Task. Print exactly the lines below between the line containing "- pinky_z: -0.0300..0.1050" and the line containing "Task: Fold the", counting both of those lines. Leave pictures out.

Collected data entries:
—————

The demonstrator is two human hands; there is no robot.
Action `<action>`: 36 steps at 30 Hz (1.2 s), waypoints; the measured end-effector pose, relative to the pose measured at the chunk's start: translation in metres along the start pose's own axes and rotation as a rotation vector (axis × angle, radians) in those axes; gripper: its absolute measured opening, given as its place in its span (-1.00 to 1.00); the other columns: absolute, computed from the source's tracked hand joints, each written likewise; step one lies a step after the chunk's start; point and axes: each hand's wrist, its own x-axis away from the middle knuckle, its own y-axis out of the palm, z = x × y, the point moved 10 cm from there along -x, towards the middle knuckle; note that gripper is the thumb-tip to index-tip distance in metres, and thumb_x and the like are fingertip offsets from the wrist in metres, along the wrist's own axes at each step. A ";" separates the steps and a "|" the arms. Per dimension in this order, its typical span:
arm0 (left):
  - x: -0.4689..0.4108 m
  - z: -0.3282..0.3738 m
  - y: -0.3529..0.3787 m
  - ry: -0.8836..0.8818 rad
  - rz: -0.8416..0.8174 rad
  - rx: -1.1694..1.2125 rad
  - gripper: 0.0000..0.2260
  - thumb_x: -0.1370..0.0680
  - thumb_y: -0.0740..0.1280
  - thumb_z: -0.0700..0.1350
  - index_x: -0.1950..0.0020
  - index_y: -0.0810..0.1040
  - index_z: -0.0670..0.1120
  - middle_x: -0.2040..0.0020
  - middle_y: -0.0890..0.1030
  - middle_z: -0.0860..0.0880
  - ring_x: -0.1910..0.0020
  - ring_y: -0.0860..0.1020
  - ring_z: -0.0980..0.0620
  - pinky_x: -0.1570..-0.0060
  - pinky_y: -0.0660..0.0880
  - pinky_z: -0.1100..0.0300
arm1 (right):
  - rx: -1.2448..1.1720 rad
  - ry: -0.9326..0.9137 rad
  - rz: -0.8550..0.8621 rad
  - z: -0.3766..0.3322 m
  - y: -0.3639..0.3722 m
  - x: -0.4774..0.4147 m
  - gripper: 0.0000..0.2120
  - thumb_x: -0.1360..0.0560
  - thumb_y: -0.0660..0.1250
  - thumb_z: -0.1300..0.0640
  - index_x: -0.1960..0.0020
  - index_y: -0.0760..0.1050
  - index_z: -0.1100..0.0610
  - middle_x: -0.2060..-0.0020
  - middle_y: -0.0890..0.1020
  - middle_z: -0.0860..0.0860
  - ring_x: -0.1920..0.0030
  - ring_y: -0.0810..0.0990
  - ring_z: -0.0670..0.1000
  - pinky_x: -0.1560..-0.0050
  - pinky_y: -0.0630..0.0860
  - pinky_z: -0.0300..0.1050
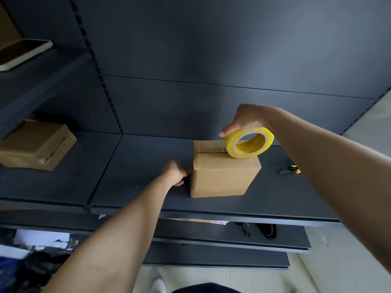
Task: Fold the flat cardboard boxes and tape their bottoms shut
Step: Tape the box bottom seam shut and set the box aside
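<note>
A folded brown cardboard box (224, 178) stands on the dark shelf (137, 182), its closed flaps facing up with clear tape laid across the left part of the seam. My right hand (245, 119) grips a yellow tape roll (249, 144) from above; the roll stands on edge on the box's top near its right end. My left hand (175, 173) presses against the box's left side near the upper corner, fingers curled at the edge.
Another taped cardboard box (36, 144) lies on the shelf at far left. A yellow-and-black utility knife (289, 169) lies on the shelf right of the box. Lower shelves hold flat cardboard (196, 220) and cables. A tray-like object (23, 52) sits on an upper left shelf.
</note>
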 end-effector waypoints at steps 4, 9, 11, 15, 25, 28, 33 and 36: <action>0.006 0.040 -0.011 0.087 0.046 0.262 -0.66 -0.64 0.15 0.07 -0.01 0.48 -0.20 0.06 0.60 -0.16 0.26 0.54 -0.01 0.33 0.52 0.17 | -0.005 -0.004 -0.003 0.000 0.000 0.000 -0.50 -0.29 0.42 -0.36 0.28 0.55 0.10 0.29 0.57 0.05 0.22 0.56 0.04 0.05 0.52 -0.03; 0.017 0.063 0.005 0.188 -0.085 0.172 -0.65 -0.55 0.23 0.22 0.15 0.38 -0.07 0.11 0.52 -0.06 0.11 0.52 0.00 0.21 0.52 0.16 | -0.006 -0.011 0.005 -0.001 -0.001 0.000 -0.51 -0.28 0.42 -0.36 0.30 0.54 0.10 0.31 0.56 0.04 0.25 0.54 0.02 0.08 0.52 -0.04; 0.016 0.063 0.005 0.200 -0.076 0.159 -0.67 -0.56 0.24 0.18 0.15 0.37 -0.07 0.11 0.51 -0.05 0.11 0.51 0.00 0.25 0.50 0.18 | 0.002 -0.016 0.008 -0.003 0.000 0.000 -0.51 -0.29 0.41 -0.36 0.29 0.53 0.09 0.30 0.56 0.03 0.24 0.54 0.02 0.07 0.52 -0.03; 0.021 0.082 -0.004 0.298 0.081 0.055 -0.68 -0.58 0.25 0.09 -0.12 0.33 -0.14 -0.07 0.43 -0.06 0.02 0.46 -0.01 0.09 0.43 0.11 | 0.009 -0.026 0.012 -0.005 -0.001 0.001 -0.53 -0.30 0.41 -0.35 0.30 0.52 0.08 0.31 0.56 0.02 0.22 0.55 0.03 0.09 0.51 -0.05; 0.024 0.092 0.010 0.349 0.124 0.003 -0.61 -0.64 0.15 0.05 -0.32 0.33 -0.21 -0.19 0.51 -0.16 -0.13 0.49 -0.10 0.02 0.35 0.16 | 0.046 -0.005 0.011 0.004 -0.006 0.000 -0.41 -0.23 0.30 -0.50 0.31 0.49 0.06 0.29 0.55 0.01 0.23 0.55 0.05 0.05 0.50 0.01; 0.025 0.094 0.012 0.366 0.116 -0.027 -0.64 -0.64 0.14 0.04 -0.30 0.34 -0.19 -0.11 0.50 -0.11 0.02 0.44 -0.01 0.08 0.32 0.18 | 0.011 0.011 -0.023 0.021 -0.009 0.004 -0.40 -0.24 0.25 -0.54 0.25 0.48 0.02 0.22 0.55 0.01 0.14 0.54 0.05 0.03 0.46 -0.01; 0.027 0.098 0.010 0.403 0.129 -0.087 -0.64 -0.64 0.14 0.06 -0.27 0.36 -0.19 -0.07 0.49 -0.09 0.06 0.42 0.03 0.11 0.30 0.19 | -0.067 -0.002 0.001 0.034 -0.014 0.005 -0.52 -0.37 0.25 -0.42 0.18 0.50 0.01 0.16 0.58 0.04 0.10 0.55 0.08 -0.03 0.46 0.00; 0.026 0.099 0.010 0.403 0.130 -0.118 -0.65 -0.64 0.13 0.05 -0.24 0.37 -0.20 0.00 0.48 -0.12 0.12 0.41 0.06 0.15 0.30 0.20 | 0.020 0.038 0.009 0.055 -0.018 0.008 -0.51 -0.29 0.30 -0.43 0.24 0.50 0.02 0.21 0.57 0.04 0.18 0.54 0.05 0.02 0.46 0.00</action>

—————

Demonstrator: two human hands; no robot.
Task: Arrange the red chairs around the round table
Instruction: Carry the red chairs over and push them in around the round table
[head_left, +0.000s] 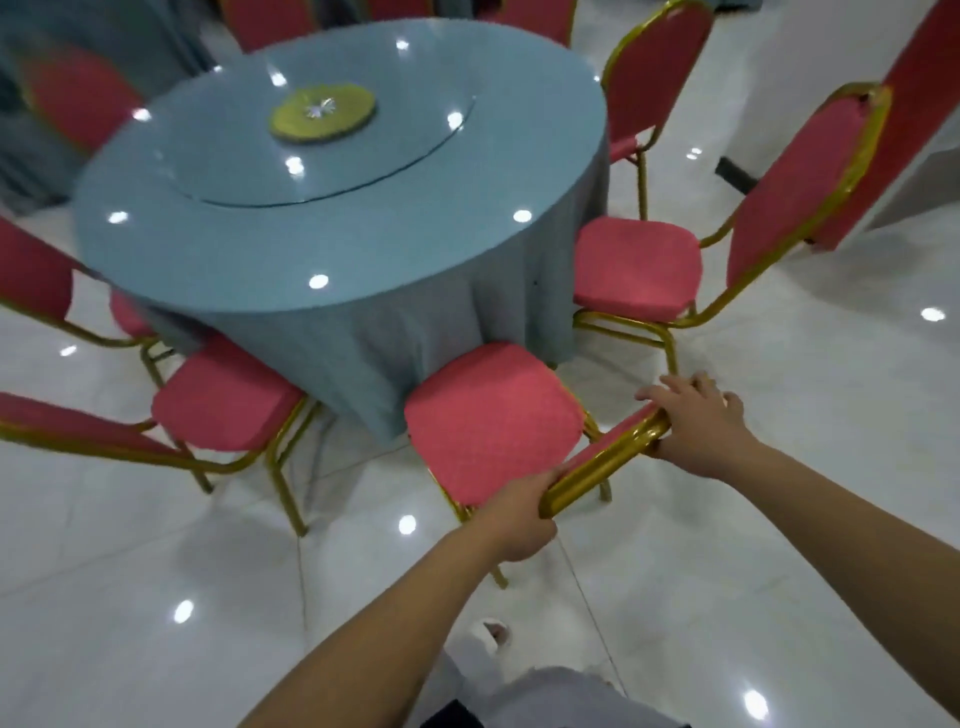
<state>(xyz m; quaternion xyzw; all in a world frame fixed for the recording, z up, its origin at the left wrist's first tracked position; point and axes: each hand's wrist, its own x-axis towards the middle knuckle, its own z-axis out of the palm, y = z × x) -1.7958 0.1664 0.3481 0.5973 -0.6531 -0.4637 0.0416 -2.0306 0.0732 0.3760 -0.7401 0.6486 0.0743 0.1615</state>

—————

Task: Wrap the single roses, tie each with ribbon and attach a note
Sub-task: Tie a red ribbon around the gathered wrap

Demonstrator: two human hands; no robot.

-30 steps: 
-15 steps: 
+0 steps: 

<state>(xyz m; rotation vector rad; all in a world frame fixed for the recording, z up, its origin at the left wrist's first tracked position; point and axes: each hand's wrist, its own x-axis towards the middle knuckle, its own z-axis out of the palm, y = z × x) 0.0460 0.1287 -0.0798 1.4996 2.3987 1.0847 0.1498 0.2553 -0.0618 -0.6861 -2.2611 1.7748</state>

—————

Solution to the problem.
  - pinky_z: -0.0300..0.1050
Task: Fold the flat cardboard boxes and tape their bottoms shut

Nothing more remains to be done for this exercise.